The role of HNF-1beta expression in ovarian clear cell tumors and endometriosis remains unclear. HNF-1beta is a transcription activator that regulates the promoters or enhancers of genes that are expressed in a liver-specific manner, such as albumin and alpha-fetoprotein.16, 17, 18 In normal tissue, HNF-1beta is expressed not only in the liver, but also in the digestive tract, pancreas, and kidney, where it plays a role as a major regulator of glucose homeostasis.19 It has been shown that the reduction of HNF-1beta expression by RNA interference induced apoptosis in ovarian clear cell carcinoma cell lines, suggesting that HNF-1beta expression is essential for the survival of clear cell carcinoma cells.9 HNF-1beta might directly or indirectly regulate unknown target genes relevant to cell death. In general, endometriosis is associated with a decrease in the number of cells undergoing apoptosis.20 Overexpression of HNF-1beta might enable endometriotic epithelium to acquire resistance to apoptosis and subsequently to develop neoplasms, especially clear cell carcinomas. To date, patients with clear cell carcinoma have a significantly worse prognosis than patients with non-clear cell carcinomas, because of their low response to standard platinum-based chemotherapy.21 HNF-1beta might be a specific molecular target for therapy of ovarian clear cell carcinomas in the future.

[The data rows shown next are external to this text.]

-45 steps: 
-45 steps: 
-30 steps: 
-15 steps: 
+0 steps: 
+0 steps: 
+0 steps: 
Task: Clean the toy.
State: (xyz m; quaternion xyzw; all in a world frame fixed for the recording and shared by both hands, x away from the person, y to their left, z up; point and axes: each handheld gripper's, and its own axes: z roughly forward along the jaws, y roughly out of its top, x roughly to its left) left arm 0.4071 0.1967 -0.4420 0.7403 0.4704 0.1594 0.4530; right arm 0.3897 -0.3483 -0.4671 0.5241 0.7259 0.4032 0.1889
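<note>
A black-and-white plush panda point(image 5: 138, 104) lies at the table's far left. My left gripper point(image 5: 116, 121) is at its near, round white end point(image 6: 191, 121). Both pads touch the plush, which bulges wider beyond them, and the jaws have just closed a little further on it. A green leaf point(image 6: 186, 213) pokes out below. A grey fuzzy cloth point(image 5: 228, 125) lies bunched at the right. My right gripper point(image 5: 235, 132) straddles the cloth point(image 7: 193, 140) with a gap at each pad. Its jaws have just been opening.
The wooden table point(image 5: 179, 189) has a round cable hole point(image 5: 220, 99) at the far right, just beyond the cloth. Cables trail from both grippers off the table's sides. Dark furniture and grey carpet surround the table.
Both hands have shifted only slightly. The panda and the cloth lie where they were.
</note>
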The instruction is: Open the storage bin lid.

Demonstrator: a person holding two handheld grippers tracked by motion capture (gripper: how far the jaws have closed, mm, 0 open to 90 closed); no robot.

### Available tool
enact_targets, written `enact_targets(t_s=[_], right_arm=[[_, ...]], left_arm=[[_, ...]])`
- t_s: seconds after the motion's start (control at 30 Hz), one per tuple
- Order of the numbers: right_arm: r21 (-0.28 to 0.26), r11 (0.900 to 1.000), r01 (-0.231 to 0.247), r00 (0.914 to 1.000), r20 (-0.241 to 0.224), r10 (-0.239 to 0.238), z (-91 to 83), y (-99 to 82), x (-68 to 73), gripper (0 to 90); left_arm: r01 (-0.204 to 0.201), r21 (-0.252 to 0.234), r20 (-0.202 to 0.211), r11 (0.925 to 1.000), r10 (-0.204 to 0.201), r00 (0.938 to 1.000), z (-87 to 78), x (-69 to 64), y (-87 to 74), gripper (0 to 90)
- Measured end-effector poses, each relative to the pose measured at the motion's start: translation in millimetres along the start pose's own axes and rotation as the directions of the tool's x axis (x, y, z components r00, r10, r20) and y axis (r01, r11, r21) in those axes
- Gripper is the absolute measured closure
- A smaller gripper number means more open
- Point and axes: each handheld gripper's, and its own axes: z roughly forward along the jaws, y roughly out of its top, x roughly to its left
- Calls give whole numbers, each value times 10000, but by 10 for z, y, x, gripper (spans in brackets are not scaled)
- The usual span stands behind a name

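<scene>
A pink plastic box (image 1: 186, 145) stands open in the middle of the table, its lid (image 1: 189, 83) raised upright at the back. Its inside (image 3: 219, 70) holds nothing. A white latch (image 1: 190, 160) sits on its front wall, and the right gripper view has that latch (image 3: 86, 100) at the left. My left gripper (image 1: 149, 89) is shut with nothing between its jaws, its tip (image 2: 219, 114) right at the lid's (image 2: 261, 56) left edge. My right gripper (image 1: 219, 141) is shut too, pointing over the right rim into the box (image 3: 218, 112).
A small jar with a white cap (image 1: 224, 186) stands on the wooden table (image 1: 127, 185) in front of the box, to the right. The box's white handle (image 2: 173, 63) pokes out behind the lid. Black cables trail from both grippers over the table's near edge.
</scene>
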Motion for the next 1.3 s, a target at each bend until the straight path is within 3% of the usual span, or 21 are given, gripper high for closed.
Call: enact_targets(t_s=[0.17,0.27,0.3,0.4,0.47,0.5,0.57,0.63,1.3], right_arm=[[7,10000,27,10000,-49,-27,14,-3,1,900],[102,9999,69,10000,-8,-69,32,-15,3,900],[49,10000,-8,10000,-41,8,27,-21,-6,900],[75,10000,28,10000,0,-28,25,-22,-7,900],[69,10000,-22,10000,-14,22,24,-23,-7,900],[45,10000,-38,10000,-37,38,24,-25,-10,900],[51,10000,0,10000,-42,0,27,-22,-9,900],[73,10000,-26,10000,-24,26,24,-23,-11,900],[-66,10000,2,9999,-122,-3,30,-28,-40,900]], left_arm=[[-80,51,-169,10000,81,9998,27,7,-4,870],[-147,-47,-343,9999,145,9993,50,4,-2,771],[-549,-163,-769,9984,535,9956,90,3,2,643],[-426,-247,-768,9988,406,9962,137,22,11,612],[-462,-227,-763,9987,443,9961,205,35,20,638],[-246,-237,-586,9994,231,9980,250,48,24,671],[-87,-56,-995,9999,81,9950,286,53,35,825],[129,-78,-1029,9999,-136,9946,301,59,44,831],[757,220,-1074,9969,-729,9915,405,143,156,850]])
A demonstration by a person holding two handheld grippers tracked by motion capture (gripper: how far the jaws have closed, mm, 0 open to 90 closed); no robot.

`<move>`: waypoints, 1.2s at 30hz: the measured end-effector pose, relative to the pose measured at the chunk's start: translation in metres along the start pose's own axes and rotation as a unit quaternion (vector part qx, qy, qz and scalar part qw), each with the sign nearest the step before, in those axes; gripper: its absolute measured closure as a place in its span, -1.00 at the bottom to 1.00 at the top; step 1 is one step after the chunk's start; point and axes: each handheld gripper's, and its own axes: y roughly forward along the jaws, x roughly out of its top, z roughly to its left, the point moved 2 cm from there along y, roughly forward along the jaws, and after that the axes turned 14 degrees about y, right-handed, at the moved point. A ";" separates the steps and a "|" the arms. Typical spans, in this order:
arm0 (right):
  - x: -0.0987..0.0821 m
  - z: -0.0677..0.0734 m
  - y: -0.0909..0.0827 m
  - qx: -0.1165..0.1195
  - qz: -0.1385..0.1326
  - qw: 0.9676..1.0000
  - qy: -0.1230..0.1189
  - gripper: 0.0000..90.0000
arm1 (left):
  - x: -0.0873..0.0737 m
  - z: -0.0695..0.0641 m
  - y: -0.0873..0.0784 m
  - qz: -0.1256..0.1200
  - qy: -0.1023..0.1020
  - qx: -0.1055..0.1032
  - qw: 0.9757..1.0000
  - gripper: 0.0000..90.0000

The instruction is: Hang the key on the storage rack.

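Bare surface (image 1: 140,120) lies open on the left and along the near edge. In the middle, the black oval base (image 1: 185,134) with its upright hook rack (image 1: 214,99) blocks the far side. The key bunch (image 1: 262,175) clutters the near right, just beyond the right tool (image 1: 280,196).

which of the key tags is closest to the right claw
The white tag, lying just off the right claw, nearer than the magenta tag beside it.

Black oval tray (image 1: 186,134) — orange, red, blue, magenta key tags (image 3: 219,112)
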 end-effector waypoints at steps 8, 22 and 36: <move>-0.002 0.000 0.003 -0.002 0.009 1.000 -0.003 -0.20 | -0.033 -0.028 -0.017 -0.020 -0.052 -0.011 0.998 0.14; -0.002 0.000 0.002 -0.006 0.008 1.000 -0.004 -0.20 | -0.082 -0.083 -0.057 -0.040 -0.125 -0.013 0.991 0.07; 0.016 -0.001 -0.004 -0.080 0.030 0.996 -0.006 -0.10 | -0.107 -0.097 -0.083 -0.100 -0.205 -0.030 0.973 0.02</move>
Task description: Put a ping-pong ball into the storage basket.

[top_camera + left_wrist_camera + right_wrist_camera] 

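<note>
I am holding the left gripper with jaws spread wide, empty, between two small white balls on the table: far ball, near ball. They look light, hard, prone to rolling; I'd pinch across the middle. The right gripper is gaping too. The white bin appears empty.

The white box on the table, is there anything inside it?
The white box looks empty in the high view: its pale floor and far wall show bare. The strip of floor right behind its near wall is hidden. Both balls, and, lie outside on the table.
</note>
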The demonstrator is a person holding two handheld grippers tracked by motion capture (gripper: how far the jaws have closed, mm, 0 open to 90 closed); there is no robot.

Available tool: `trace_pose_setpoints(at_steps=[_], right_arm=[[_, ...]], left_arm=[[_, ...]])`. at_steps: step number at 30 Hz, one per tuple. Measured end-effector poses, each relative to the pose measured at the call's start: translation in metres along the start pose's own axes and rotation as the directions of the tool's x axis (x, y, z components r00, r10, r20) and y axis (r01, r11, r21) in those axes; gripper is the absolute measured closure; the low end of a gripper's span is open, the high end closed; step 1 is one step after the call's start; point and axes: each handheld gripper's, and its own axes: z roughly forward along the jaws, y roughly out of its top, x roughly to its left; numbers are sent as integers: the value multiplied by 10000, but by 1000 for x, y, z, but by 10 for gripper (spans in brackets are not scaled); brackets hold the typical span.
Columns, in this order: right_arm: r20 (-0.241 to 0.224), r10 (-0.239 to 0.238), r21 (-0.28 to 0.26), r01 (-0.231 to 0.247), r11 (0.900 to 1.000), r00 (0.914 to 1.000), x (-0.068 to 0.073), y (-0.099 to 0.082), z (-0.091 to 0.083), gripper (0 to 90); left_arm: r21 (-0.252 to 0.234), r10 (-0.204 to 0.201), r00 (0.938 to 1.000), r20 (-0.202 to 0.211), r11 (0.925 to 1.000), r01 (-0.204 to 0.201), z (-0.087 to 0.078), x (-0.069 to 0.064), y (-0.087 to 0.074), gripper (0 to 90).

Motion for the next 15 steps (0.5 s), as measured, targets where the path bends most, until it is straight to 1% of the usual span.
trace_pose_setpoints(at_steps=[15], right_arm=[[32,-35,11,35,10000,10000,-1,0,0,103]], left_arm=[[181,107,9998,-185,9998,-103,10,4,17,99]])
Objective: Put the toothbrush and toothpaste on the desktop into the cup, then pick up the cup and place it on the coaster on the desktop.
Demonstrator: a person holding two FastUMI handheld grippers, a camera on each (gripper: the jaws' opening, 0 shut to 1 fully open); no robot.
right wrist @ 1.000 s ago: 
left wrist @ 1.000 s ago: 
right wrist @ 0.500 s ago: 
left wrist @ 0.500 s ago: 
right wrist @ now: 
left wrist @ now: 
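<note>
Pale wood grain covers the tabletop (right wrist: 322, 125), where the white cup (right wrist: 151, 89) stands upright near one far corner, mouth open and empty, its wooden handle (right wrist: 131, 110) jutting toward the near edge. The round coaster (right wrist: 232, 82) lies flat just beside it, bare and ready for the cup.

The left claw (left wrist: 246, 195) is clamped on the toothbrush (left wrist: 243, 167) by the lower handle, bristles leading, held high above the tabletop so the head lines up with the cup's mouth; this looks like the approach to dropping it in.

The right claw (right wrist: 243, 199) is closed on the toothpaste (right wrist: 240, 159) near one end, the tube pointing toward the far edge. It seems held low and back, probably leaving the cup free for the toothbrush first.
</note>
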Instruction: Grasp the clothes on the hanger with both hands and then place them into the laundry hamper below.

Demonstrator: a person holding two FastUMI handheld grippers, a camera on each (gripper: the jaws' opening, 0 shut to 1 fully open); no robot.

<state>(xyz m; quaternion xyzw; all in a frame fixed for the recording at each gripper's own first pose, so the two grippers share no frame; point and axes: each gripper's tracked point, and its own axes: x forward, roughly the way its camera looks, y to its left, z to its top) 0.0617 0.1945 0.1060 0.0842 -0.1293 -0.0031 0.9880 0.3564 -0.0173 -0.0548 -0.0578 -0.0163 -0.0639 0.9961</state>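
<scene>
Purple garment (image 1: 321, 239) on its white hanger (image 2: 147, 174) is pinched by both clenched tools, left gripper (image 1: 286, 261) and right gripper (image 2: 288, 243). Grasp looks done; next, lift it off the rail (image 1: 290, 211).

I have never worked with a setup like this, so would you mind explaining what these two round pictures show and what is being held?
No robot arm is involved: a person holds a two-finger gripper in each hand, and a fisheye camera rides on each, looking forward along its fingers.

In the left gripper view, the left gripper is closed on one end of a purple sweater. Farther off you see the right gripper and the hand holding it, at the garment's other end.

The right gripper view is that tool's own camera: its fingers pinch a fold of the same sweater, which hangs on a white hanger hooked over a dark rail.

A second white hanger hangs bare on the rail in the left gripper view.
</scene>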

In conclusion, HNF-1beta is a molecular marker for ovarian clear cell tumors, including benign, borderline, and malignant lesions. HNF-1beta is also expressed in ovarian endometriosis of atypical type or of a reactive nature. Early differentiation into the clear cell lineage takes place in the endometriotic epithelium, and clonal expansion of such cells is probably responsible for the development of clear cell carcinoma of the ovary.